Он был равнодушен к политике, особенно иностранной, но число людей, собравшихся у древнего приемника, постепенно росло, и они слушали, сосредоточенно нахмурившись. Баю стало любопытно. Он тоже прислушался к словам диктора. Говорили на тиранском языке — он почти все понимал, хотя объясняться на нем мог с большим трудом. Речь шла о положении в Васгаре.
Васгар находился в сотнях километров отсюда, но от Песанга его отделяли только горы, поэтому они были соседями.
— Инди его захватят, помяните мои слова, — пробормотал старик-игрок, не сводя взгляда с костей. — Однако, если им дороги яйца, к нам они не сунутся.
— И головы, — продолжал другой. — Без голов им далеко не уйти.
Все расхохотались. Ни одна армия никогда не завоевывала Песанг. Говорили, что иностранцы безумно боятся встречи с горцем, вооруженным мачете, и верят, будто приближения песанга не слышно до самого последнего момента. Бай не считал себя грозным воином, однако с ножом управлялся неплохо.
Неужели так уж важно, какого он роста?
Нет, глупости все это. Харуа будет в ярости, если узнает, что он хотя бы подумывает об этом, но он все-таки принялся думать. Он думал о плакате, вспомнил, как белолицый сержант-вербовщик измерил его рост и сказал, что он совсем чуть-чуть недотягивает, но ему почему-то казалось, что теперь, когда война идет почти рядом с его домом, нужно попытаться еще раз. В последний раз, когда шли разговоры о войне, он был еще ребенком.
— А где ближайший вербовочный пункт? — спросил он, зная, что кто-нибудь ему ответит.
Один из людей, сидевших вокруг приемника, с шумом отпил чаю из блюдца.
— В Паро, — сказал он. — А что, вдруг захотелось сражаться за родину?
Слова сами собой сорвались с языка Бая, прежде чем он успел их обдумать:
— Хочу пойти в солдаты.
В зале воцарилась тишина. Бай услышал даже, как где-то в отдалении лает собака.
— Я тоже, — заговорил какой-то человек. — А то вдруг эти инди что-нибудь такое надумают… На чем туда доехать, никто не знает?
— У моего брата есть грузовик, — сказал кто-то. — Я сейчас за ним схожу.

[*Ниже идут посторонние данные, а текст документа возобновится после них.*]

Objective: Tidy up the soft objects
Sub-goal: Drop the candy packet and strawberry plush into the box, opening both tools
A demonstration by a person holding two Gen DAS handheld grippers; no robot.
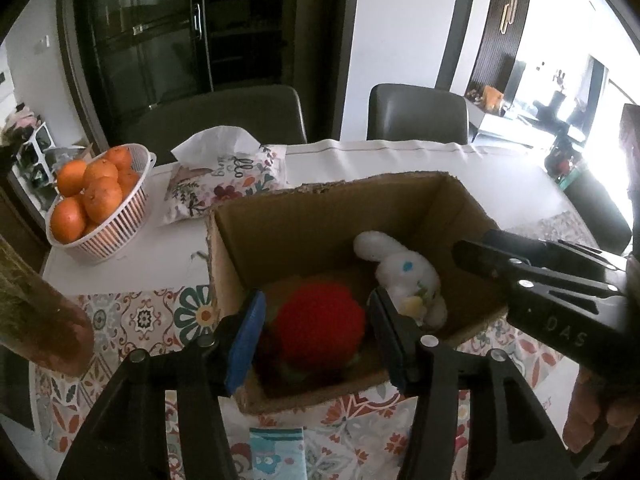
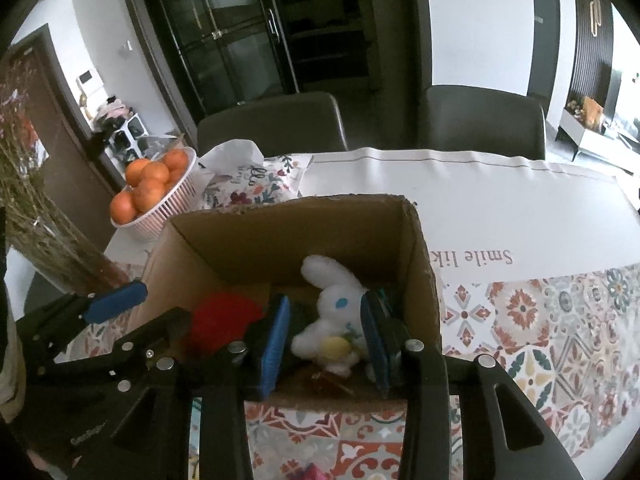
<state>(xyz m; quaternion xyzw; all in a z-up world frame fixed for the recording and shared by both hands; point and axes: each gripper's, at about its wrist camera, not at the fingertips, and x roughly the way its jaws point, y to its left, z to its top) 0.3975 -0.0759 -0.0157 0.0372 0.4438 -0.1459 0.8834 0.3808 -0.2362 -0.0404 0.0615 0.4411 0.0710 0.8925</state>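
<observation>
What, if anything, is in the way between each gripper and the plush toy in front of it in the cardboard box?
Nothing visible. The left gripper straddles the red plush and the right gripper straddles the white bunny, both already inside the open-topped cardboard box.

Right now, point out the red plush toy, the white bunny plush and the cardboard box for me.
red plush toy [image 1: 318, 322]: left wrist view, middle of its fuzzy red body.
white bunny plush [image 2: 340, 300]: right wrist view, its face by the blue eye.
cardboard box [image 2: 280, 236]: right wrist view, inside of the far wall.
</observation>
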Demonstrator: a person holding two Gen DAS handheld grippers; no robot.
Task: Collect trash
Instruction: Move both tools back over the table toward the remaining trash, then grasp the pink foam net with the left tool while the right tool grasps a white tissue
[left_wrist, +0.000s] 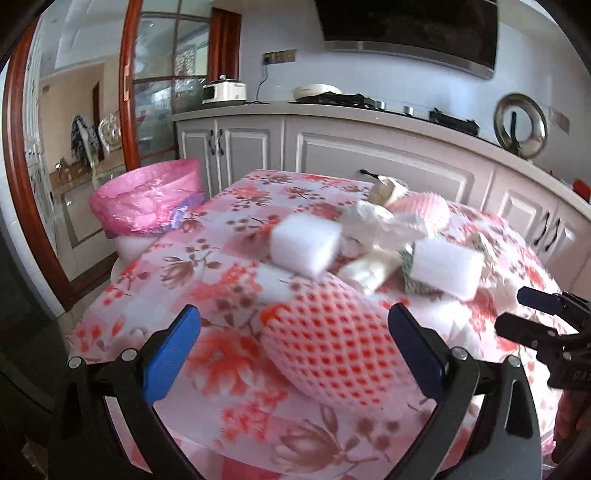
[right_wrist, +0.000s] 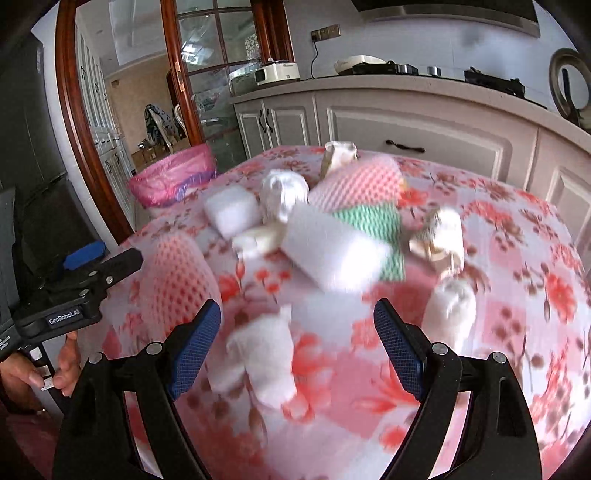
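Blurred white wad (right_wrist: 266, 362), seemingly tissue, between parted fingers (right_wrist: 197, 350).

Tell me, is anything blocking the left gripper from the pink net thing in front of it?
Nothing visible is. The left gripper is open, and the pink foam net lies on the tablecloth right ahead, between its fingers in this view.

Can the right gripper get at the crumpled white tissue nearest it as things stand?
Probably yes. The right gripper is open, with the crumpled white tissue lying between and just beyond its fingers on the tablecloth; nothing lies over it.
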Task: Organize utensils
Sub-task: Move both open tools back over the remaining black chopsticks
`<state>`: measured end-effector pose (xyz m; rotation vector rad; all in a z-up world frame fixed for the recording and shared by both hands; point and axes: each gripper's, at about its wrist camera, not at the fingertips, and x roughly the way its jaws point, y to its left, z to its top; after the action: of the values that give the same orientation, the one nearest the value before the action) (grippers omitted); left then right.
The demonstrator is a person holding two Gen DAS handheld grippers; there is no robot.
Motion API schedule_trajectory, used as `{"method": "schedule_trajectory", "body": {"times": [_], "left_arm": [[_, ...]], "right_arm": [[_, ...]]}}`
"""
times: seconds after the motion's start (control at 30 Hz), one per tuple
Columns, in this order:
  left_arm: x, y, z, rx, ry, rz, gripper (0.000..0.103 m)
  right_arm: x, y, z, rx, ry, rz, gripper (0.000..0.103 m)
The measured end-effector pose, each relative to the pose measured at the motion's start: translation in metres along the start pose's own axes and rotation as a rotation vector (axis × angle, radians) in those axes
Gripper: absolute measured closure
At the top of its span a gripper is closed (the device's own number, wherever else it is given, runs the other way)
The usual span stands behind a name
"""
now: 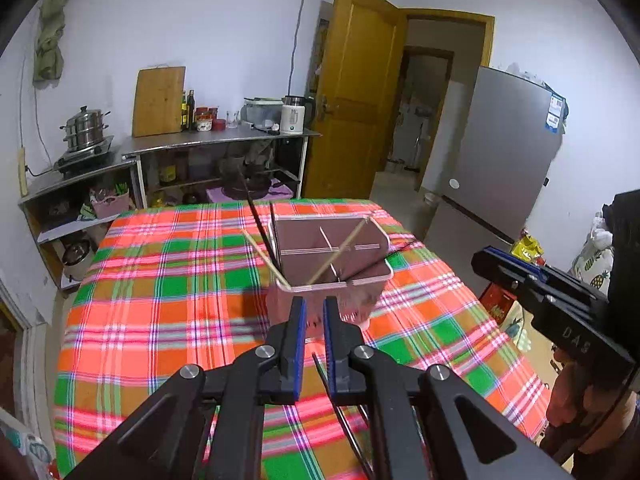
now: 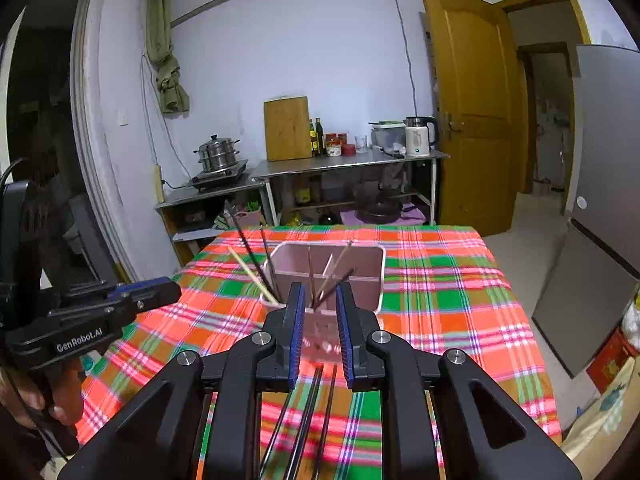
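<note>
While both grippers hang empty, left gripper nearly clenched, right gripper parted, loose chopsticks look light, stiff, slippery; grasp mid-shaft.

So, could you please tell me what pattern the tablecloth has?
The tablecloth is plaid: orange-red and green squares crossed by white and purple stripes. It shows best in the right wrist view.

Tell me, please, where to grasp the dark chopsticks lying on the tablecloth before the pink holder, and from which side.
Grip the dark chopsticks at mid-shaft, from above, jaws across them. They lie flat on the tablecloth, nearly parallel, pointing toward the pink holder, so probably only their thin sides offer purchase.
</note>
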<state>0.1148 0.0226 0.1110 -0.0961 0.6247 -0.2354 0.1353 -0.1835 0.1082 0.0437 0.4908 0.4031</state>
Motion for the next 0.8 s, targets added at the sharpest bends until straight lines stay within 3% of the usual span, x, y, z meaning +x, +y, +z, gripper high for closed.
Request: {"method": "schedule_trajectory", "body": {"times": [0.33, 0.8], "left_arm": [[-0.005, -0.005, -0.043, -0.003, 0.042, 0.016, 0.095], [-0.001, -0.008, -0.060, 0.001, 0.066, 0.023, 0.095]], "right_arm": [[-0.008, 0.005, -0.039, 0.011, 0.061, 0.015, 0.086], [-0.009, 0.007, -0.066, 0.014, 0.117, 0.017, 0.086]]}}
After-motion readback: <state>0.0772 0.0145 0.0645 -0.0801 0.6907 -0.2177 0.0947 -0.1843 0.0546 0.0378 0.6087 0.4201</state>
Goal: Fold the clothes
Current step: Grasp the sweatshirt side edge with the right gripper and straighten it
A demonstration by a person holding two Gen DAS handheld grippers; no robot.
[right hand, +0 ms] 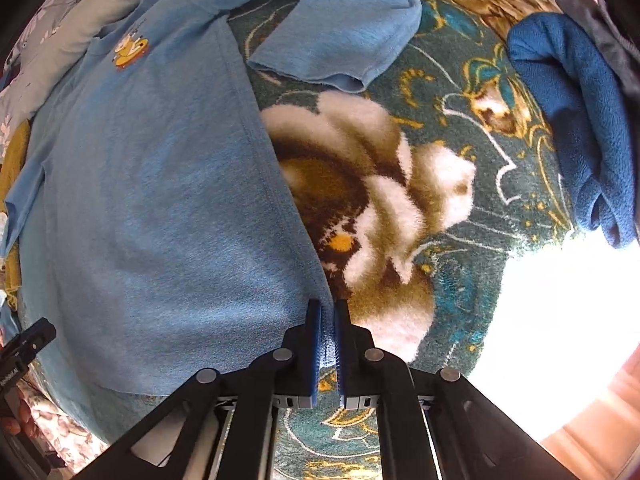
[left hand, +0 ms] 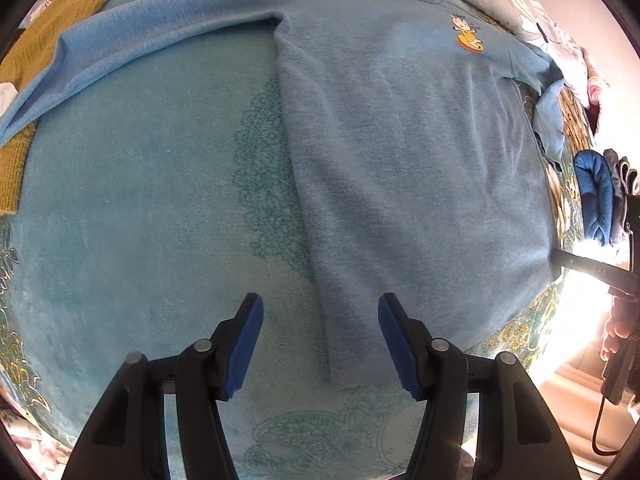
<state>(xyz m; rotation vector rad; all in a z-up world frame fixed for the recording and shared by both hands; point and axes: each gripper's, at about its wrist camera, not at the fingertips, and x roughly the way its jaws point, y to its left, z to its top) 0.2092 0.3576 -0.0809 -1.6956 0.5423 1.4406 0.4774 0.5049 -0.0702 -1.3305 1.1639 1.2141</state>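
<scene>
A light blue T-shirt (left hand: 400,160) with a small cartoon print lies flat, front up, on a teal patterned blanket (left hand: 140,200). Its long sleeve stretches out toward the left in the left wrist view. My left gripper (left hand: 320,320) stands open above the shirt's bottom hem corner, pads apart and not touching the cloth. In the right wrist view the shirt (right hand: 140,200) fills the left half, with its short sleeve (right hand: 340,32) lying on the blanket. My right gripper (right hand: 328,316) is shut on the shirt's other bottom corner, at the side seam, with cloth pinched between its blue pads.
A mustard knitted garment (left hand: 40,40) lies at the far left. A folded dark blue fleece (right hand: 580,120) and a grey garment (right hand: 600,28) sit at the right. Sunlight glares over the blanket's edge (right hand: 560,320). A floral quilt (left hand: 520,4) lies beyond the collar.
</scene>
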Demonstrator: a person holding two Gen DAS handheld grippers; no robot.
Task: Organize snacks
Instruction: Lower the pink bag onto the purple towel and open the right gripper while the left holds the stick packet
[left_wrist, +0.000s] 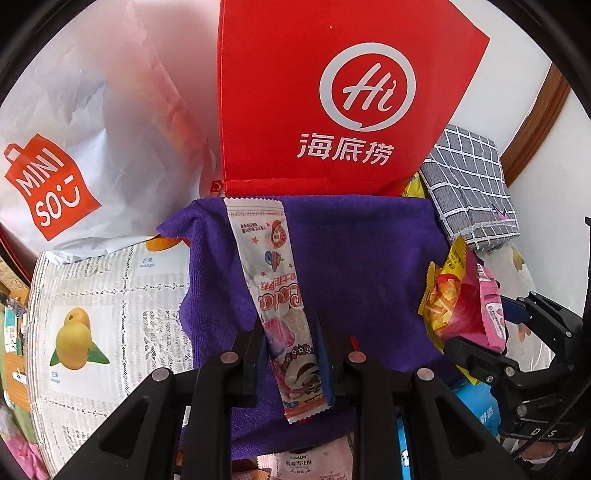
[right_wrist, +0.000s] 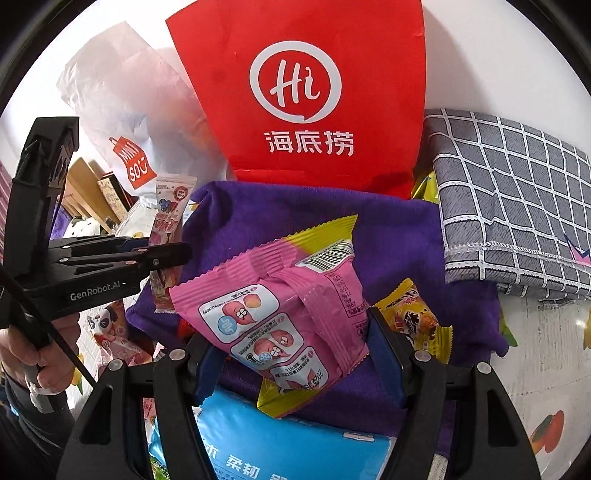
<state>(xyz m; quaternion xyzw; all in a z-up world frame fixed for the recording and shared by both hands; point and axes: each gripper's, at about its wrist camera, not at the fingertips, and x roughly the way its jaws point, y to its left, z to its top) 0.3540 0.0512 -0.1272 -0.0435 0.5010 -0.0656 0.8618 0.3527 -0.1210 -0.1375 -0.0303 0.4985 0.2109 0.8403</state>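
Snacks are in both of my grippers above a purple towel (left_wrist: 354, 258) spread on the table. My left gripper (left_wrist: 291, 354) is clamped tight on a long white stick packet (left_wrist: 273, 280) printed with pink cake rolls; the jaws pinch it near its lower end, and the rest of the wrapper runs away from me over the towel, its far end reaching toward the base of the red bag (left_wrist: 332, 92). My right gripper (right_wrist: 295, 343) is closed on a pink pouch (right_wrist: 273, 306) with a yellow-green serrated edge, one blue pad pressing each side of it, so the jaws stand fairly wide around the pack. Just beside that pouch, to its right, a small yellow snack packet (right_wrist: 413, 317) lies on the towel. Below the pink pouch, nearer me, sits a blue pack with white lettering (right_wrist: 295, 443). The red bag stands upright behind the towel with a white circular logo on its face, and a white shopping bag with an orange print (left_wrist: 85, 147) leans just left of it. A grey checked cloth (right_wrist: 517, 199), folded, rests at the towel's right. From the right wrist view I can see my own left hand (right_wrist: 40, 354) wrapped around its gripper's handle. The tablecloth (left_wrist: 110, 295) has fruit pictures on it.
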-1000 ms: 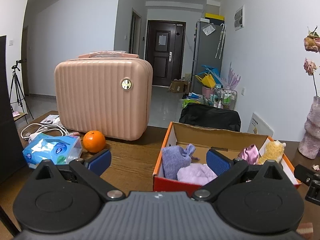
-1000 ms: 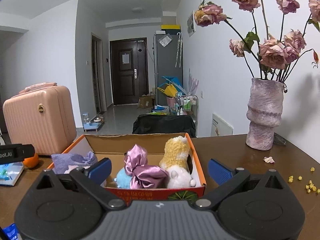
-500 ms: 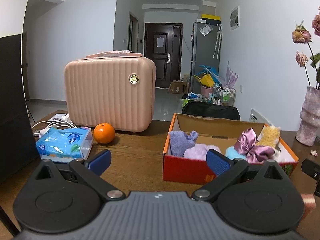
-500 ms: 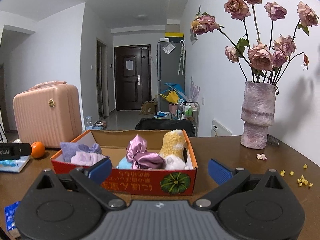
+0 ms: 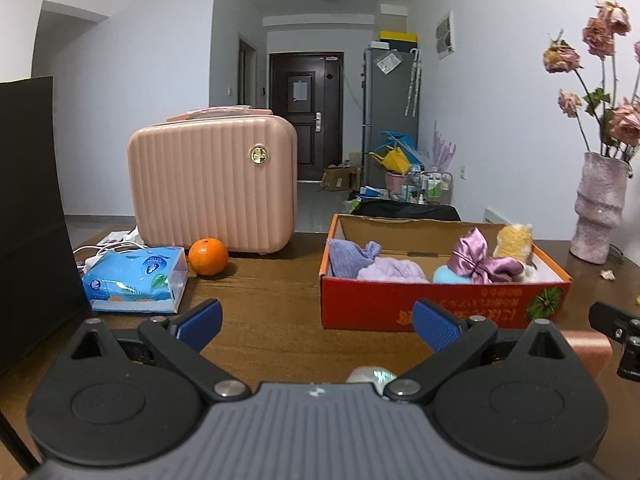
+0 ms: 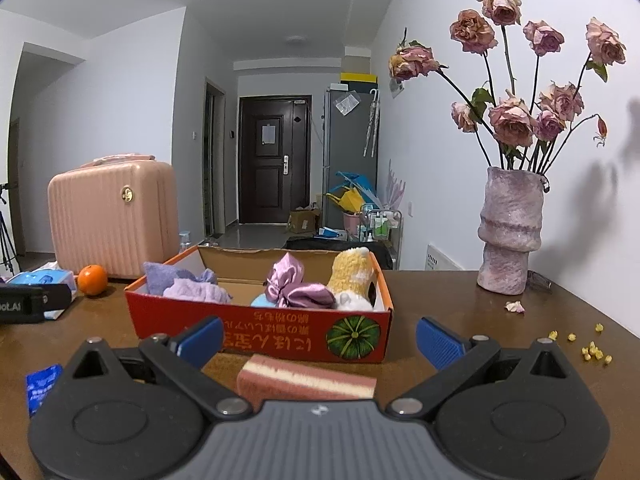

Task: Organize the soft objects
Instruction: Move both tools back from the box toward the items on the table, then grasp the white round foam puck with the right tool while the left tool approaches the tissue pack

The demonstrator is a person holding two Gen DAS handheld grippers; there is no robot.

Все произошло так просто, так внезапно. Час спустя Бай уже трясся в открытом кузове грузовика, подскакивавшего на ужасной дороге в Паро, вместе с дюжиной мужчин, с которыми он только что познакомился, не зная, что с ним произойдет: забракуют ли его опять или возьмут в солдаты и разведется ли с ним Харуа, когда узнает про это.
Но ему нравилось это чувство. Дело было не только в деньгах. Он на самом деле хотел служить в армии. Он знал, что, став солдатом, сможет гордиться собой.
Когда грузовик подкатил к вербовочному пункту КОГ, на улицу вышел солдат в броне, чтобы осмотреть новоприбывших. Он был огромного роста, на голову выше любого из них, с очень светлыми волосами и глазами.
— Значит, вы хотите стать солдатами, — произнес он на довольно хорошем для иностранца песангском языке. — Вы все умеете обращаться с этими мачете?